Seusai pemungutan suara 9 Juli lalu, terjadi perbedaan pendapat beberapa lembaga survey pada media. Banyak orang tiba-tiba menghakimi lembaga survey yang tidak memenangkan jagoannya. Lembaga survey dianggap tidak kredibel, pesanan dan berbagai citra negatif dilekatkan. Pada tulisan ini saya tidak bermaksud membela lembaga survey dalam hal Quick Count. Namun hanya sekadar membandingkan dengan Real Count. Berikut ini beberapa perbedaan Quick Count dan Real Count
1. Sampel
QC = Sebagian dari total populasi dengan menggunakan rumus slovin atau rumus kretjie
RC = Total dari seluruh populasi yang ada
Pada QC, hanya mengambil sebagian dari total yang dihitung. Biasanya menggunakan rumus slovin atau rumus kretjie. Jadi QC merupakan kesimpulan yang bersifat general. Sedangkan pada RC dilakukan secara berjenjang disemua TPS kemudian PPS, PPK hingga KPU RI
2. Tujuan
QC = Memberikan rekomendasi pada tim pemenang dan kadang membentuk opini masyarakat
RC = Memberikan hasil resmi dan legitimasi pada peserta pemilu dan masyarakat
Jelas
3. Proses
QC = Cepat, sesuai namanya
RC = Berjalan sesuai tahapan dan kondisi real lapangan (pegunungan,pulau dsb)
Berhubung QC hanya mengambil sebagian populasi sebagai sampel dan tidak melalui proses pengisian formulir yang rumit, maka prosesnya berjalan cepat.

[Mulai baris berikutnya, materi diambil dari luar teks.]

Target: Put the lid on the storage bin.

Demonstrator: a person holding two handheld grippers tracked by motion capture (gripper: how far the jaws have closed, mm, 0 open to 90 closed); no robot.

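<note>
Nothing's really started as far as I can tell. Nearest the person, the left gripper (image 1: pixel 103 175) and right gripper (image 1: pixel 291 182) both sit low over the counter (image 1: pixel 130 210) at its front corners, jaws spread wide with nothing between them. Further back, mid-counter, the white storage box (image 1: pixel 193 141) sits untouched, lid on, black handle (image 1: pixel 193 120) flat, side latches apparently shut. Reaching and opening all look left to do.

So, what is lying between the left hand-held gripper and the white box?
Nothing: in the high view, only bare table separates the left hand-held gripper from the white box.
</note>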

Berbeda dengan real count yang berjalan sesuai dengan tahapan. Meskipun misalnya rekapitulasi bisa dilakukan lebih cepat, tetap tidak bisa dilakukan rekapitulasi pada jenjang lebih tinggi (PPS keatas) bila belum masuk tahapannya. Belum lagi pengisian formulirnya, apalagi pada pemilu DPR,DPD dan DPRD, yang sangat rumit. Belum juga persoalan teknis lapangan, misalnya didaerah TPS didaerah kepulauan yang terkendala dengan ombak yang besar sehingga pengiriman kotak suara ke PPS menjadi terhambat. Atau misalnya lokasi TPS dipegunungan yang tak ada akses jalan raya sehingga butuh waktu berhari hari melewati jalan berlumpur dan berjurang.
4. Tingkat Akurasi
QC = Sesuai margin error, teknik sampling
RC = Kesesuaian angka pada formulir
Dalam QC, tingkat akurasi bisa disesuaikan. Misalnya 95% (margin error 5%) atau 98% (margin error 2%) akan memengaruhi jumlah sampel. Semakin tinggi sampel yang digunakan maka akurasinya juga semakin tinggi. Demikian pula teknik sampling yang digunakan juga menentukan akurasi hasil penghitungan. Sementara pada RC, tingkat akurasi perolehan suara sangat tergantung pada kesesuaian angka pada formulir. Mulai dari penentuan sah tidaknya suara, kemudian proses transfer ke Model C2 Besar, kemudian ke model C dan seterusnya secara berjenjang. Semakin sesuai angka angka yang ada antar formulir yang satu dengan yang lain, maka semakin tinggi tingkat akurasinya
5. Pelaksana
QC = Lembaga Survey
RC = Lembaga penyelenggara pemilu
Jelas
Demikian 5 perbedaan Quick Count (QC) dan Real Count (RC), semoga bermanfaat dan dapat mengantarkan kita semua pada kebijaksanaan dalam menyikapi kesimpangsiuran informasi saat ini.